Renato Russo foi um frequentador do espaço que hoje recebe seu nome. Quem conta é a irmã do músico, a cantora Carmem Manfredini, que está, juntamente com amigos da família e fãs, organizando o memorial. “Será simbólico, pois temos planos de construir algo maior no futuro, dedicado somente a ele”, conta. “Mas é preciso que tenha alguma coisa para marcar o espaço. Muita gente vem a Brasília buscando essa referência do Renato e não encontra. E ele era uma pessoa muito ligada à cultura e à educação; tinha amigos não só na música, mas no teatro, em todas as artes”.

Carmem Manfredini, irmã do cantor, está entre os organizadores do memorial

Carmem Manfredini, irmã do cantor, está entre os organizadores do memorial

Carmem diz ter sido “muito bem recebida”, em julho, em um almoço com o governador do Distrito Federal, Rodrigo Rollemberg, e o secretário Guilherme Reis, além da primeira-dama, Márcia Rollemberg, e outros idealizadores do memorial, em que se discutiu a reforma do espaço cultural e a revitalização da cultura brasiliense como um todo.

Nesse encontro, esteve presente o produtor cultural, autor do Museu do Rock e ex- presidente do Conselho de Cultura do Distrito Federal, Hans Tramm, amigo do cantor. Ele afirma que a intenção do memorial é “conjugar um pequeno museu a um centro de cultura”. Dentre os objetos que podem fazer parte do acervo estão “discos de ouro, uma estátua, alguns objetos pessoais”.

Objetos pessoais de Renato Russo, cedidos pela família, serão parte do memorial

Objetos pessoais de Renato Russo, cedidos pela família, serão parte do memorial

A responsabilidade do memorial é de um grupo liderado por Tramm e pelo professor de inglês Paulo Castelo, fã do cantor. Juntos, eles organizaram em uma rede social um grupo a favor do projeto e que já possui mais de 9 mil membros. “Temos também o apoio do Ministério Público que, observando nosso movimento, determinou um prazo de trinta dias para a Secretaria de Cultura apresentar o cronograma de obras”, completa. “O Memorial Renato Russo também é um grupo de utilidade pública. Lutamos pela restauração de Brasília e todos os seus espaços públicos”, completa.

A conclusão da reforma está prevista para dezembro de 2016, de acordo com Guilherme Reis. “A juventude de Brasília sente falta daquele lugar, que é um celeiro para a iniciação artística, para o desenvolvimento de talentos e também para atender à ativíssima classe cultural da cidade”, conclui.

Vivências

O espaço como existe hoje foi fundado em 13 de setembro de 1993. Mas, desde os anos 70, a efervescência cultural da capital passava por lá. “Quando eu conheci o lugar, era chamado de Galpãozinho.

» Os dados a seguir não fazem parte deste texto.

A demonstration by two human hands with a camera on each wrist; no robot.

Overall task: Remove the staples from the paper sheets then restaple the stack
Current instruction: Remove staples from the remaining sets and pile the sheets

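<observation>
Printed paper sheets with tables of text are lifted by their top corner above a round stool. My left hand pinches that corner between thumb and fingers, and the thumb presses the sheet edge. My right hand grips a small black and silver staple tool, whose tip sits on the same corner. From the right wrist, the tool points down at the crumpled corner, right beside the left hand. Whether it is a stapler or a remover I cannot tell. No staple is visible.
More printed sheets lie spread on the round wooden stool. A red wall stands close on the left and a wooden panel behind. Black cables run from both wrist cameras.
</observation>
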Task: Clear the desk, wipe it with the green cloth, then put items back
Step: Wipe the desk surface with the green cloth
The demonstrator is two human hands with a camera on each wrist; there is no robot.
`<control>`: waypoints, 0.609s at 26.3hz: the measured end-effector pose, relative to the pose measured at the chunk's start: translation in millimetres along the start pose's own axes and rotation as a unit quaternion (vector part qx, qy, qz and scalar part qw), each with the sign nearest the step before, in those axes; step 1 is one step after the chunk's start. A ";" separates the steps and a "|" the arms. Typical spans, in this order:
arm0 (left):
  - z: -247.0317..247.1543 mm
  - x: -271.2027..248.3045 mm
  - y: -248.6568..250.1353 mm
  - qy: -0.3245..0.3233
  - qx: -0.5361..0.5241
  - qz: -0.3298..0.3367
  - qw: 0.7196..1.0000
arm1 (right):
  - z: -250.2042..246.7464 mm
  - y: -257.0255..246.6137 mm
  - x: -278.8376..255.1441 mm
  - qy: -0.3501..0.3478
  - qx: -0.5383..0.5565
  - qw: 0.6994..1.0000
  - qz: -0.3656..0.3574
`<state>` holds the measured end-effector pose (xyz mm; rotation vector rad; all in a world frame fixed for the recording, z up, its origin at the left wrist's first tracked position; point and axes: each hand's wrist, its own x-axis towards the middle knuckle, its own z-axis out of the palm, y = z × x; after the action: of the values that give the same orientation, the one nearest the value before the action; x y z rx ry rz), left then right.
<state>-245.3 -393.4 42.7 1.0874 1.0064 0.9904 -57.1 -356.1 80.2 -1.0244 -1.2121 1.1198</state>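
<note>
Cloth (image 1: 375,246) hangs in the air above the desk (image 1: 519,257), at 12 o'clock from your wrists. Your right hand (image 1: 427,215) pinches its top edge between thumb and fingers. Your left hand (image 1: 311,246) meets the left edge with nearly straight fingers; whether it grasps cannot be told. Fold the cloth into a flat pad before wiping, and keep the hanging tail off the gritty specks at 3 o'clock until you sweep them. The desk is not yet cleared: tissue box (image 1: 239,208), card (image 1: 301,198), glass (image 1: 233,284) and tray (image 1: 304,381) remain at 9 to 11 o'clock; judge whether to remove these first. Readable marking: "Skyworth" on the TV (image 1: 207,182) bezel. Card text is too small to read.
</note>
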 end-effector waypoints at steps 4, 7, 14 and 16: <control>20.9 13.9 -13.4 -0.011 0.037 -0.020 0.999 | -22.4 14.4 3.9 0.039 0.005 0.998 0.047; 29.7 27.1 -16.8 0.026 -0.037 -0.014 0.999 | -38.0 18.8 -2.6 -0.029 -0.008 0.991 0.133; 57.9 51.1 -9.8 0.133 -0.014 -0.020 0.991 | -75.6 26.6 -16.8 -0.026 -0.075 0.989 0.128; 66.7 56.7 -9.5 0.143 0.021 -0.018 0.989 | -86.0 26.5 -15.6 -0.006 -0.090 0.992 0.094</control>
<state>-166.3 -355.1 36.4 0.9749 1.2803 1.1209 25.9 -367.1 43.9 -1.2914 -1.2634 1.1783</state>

Eles ofereciam curso de teatro para crianças, e foi assim que acabei começando a frequentar”, relata a consultora de projetos no Programa Ibermuseus, Marta Ibañez, que diz ter iniciado o curso infantil de artes cênicas “com 9 ou 10 anos”. Mais tarde, já cursando Artes Plásticas na Universidade de Brasília (UnB), Ibañez voltou a usufruir do local: “Frequentei bastante vendo e montando exposições, fazendo uma ou outra oficina de artes”.

Já o servidor público Leonardo Tascht conheceu o espaço cultural na adolescência. “Tinha uma gibiteca que disponibilizava quadrinhos e alguns livros relacionados ao público adolescente. Era acessível, bem no centro do Plano Piloto. Gostava porque era um lugar para encontrar os amigos e ler gibis, que era um hobby meu. Também ia lá às vezes para estudar”, conta. A ligação com o espaço perdurou: “Mesmo depois de formado, já trabalhando, eu passava por lá e via grupos de adolescentes reunidos, assim como eu fazia quando era mais novo. Cheguei também a frequentar o teatro”. Os bons momentos que Tascht viveu no espaço fizeram com que ele doasse, depois de adulto, 2 mil quadrinhos de sua coleção pessoal para a gibiteca: “foi uma forma de agradecimento”.